* [Goal of the exercise]: Please copy exactly the lines that run from the start of the entries to the line containing "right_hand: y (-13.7", inclusive.
*** Opening of Exercise materials ***
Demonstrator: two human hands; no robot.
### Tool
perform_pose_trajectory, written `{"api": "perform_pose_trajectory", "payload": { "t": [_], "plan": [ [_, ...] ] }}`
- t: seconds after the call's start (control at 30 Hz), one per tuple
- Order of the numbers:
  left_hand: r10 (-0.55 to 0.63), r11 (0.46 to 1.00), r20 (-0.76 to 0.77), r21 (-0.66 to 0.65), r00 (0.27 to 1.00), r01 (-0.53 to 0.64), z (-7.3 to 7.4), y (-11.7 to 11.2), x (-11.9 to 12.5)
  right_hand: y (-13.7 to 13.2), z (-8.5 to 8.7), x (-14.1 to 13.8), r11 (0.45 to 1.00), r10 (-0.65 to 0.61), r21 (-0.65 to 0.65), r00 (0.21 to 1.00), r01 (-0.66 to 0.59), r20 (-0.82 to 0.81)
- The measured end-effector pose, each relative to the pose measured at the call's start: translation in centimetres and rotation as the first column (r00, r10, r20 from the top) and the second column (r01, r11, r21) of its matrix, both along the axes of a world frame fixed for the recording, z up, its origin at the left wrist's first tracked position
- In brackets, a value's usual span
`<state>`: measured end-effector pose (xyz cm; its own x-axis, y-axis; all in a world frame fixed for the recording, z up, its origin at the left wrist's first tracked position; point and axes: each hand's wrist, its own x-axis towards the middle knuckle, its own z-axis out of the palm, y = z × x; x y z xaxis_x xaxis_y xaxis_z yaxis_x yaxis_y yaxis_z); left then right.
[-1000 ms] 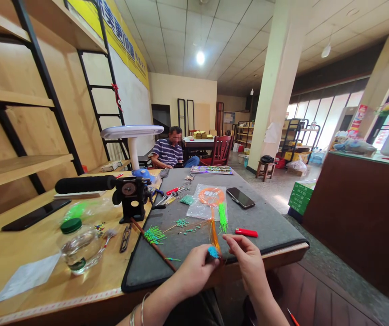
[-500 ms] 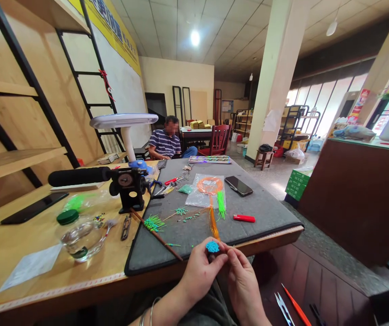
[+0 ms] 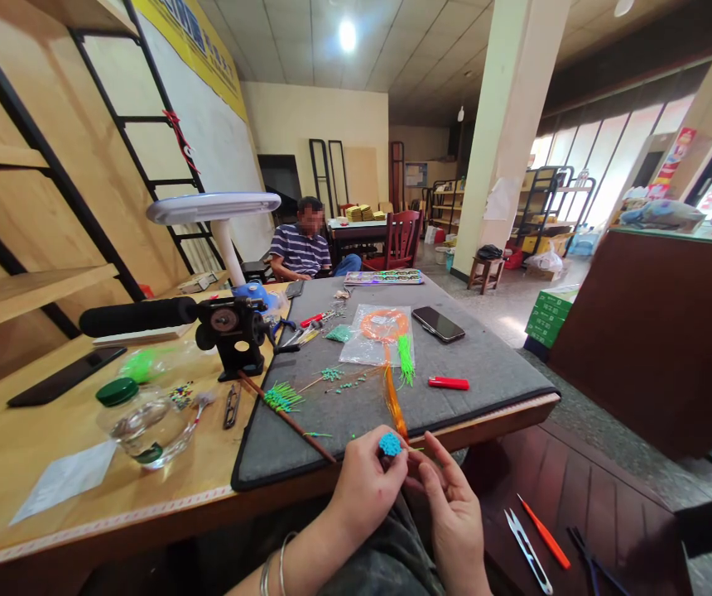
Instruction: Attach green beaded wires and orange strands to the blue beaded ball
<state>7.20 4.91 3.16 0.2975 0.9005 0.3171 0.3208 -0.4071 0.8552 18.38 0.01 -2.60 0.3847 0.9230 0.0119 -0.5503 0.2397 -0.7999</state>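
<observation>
My left hand point(image 3: 365, 484) is closed on a small blue bead cluster point(image 3: 389, 444), held up at the near edge of the grey mat point(image 3: 493, 364). My right hand point(image 3: 452, 509) meets it from the right, fingers pinched just below the cluster on something too thin to make out. Orange strands point(image 3: 394, 401) trail from a plastic bag point(image 3: 376, 338) toward my hands. A brown stick with green tufts point(image 3: 281, 401) lies on the mat to the left.
A black clamp tool with a foam handle point(image 3: 232, 331), a glass jar point(image 3: 145, 426), a red lighter point(image 3: 449, 383), a phone point(image 3: 438, 324) and a white lamp point(image 3: 213, 209) stand about. Snips and an orange tool point(image 3: 533, 546) lie on the bench. A person sits at the table's far end point(image 3: 303, 252).
My view has tipped downward. My right hand has come in from apart to touch the left, and both hands hold the blue cluster a little nearer my body.
</observation>
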Motion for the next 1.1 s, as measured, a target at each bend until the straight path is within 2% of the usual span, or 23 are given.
{"api": "perform_pose_trajectory", "payload": {
  "t": [0.4, 0.7, 0.93, 1.1],
  "plan": [
    [0.025, 0.995, -0.079, 0.093, 0.997, -0.017, 0.01, -0.15, 0.06, -0.01, -0.28, -0.07, 1.0, -0.019, 0.004, 0.999, 0.019, 0.032],
    [0.03, 0.996, -0.119, 0.092, 0.992, -0.019, 0.49, -0.25, 0.08, -0.11, -0.1, 0.02, 0.999, -0.029, -0.028, 0.999, 0.03, 0.043],
    [0.027, 0.995, -0.146, 0.095, 0.989, -0.013, 0.23, -0.22, 0.1, -0.1, 0.64, -0.12, 0.999, -0.031, -0.043, 0.999, 0.031, 0.011],
    [0.031, 0.994, -0.159, 0.111, 0.987, -0.013, 0.31, -0.27, 0.13, -0.06, 0.38, -0.1, 0.998, -0.033, -0.046, 0.999, 0.033, 0.013]
  ]
}}
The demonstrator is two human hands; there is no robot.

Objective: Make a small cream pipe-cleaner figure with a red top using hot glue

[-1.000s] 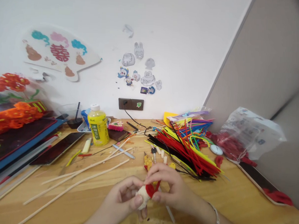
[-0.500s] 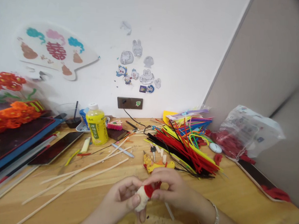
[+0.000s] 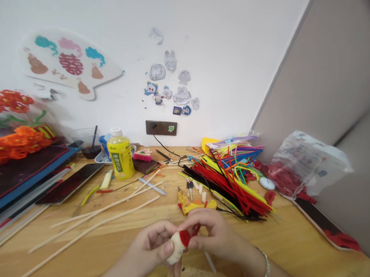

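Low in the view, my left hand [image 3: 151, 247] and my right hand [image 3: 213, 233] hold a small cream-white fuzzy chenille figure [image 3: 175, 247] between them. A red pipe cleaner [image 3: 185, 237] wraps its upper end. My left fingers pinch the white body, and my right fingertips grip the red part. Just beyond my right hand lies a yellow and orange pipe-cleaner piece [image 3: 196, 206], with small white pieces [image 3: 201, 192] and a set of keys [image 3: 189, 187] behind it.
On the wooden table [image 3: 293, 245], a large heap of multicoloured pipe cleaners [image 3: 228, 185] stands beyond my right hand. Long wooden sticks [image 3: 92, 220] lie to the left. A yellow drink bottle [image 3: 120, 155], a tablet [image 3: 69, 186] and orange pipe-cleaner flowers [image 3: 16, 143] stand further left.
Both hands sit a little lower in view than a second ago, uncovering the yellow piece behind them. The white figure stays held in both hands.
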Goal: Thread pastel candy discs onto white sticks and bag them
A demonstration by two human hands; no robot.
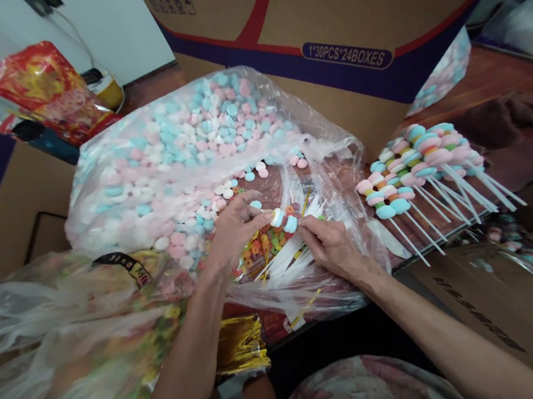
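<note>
Between my hands is a marshmallow skewer [290, 223], short, with blue and white sweets in a row. My right hand [330, 244] is closed around its stick at the near right end. At the far left end, the fingertips of my left hand [236, 223] pinch a small yellowish candy against the row. Under them lie coloured gummy rings [273, 242] and loose white sticks [288, 258]. Behind is a large clear plastic bag [92, 186] spilling pink, white and blue marshmallows [214, 123].
Finished marshmallow skewers [422, 158] lie piled at the right table edge. A tall cardboard box [268, 17] stands behind; an open carton [516, 308] sits below right. Gold twist ties [242, 345] and a plastic bag of rings [104, 360] are near left. A red packet [43, 86] stands back left.
</note>
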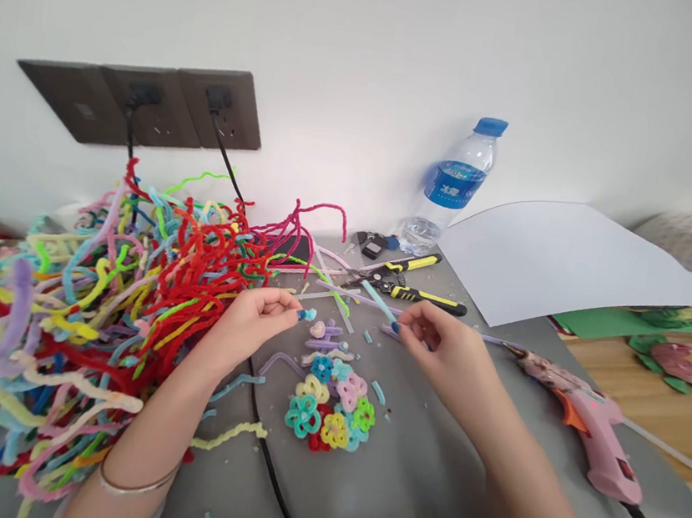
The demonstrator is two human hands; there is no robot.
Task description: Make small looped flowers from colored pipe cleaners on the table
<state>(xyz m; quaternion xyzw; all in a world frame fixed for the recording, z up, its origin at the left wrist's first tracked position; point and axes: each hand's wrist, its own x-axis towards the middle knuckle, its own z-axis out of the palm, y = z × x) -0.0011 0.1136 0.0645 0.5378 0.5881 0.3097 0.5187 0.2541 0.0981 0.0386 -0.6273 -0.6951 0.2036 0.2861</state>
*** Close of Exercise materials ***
* [Result below]:
Demonstrator: two human hands; no robot.
### Tool
perform_pose_trajectory, written `{"api": "perform_pose_trajectory", "payload": { "t": [_], "plan": [ [_, ...] ] }}`
- t: seconds after the call's start (control at 30 Hz), one per tuple
- Order of the numbers:
  left_hand: r10 (-0.55 to 0.63), r11 (0.46 to 1.00), r20 (-0.76 to 0.77), r21 (-0.66 to 0.65), r00 (0.27 to 1.00), r01 (-0.53 to 0.64), z (-7.3 to 7.4), y (-11.7 to 11.2), x (-11.9 to 12.5)
  right_hand: y (-13.7 to 13.2), z (-8.5 to 8.7), x (-14.1 to 13.8), r11 (0.45 to 1.00), r10 (-0.65 to 0.61), r21 (-0.65 to 0.65), r00 (0.21 to 1.00), r01 (-0.66 to 0.59), r20 (-0.82 to 0.81)

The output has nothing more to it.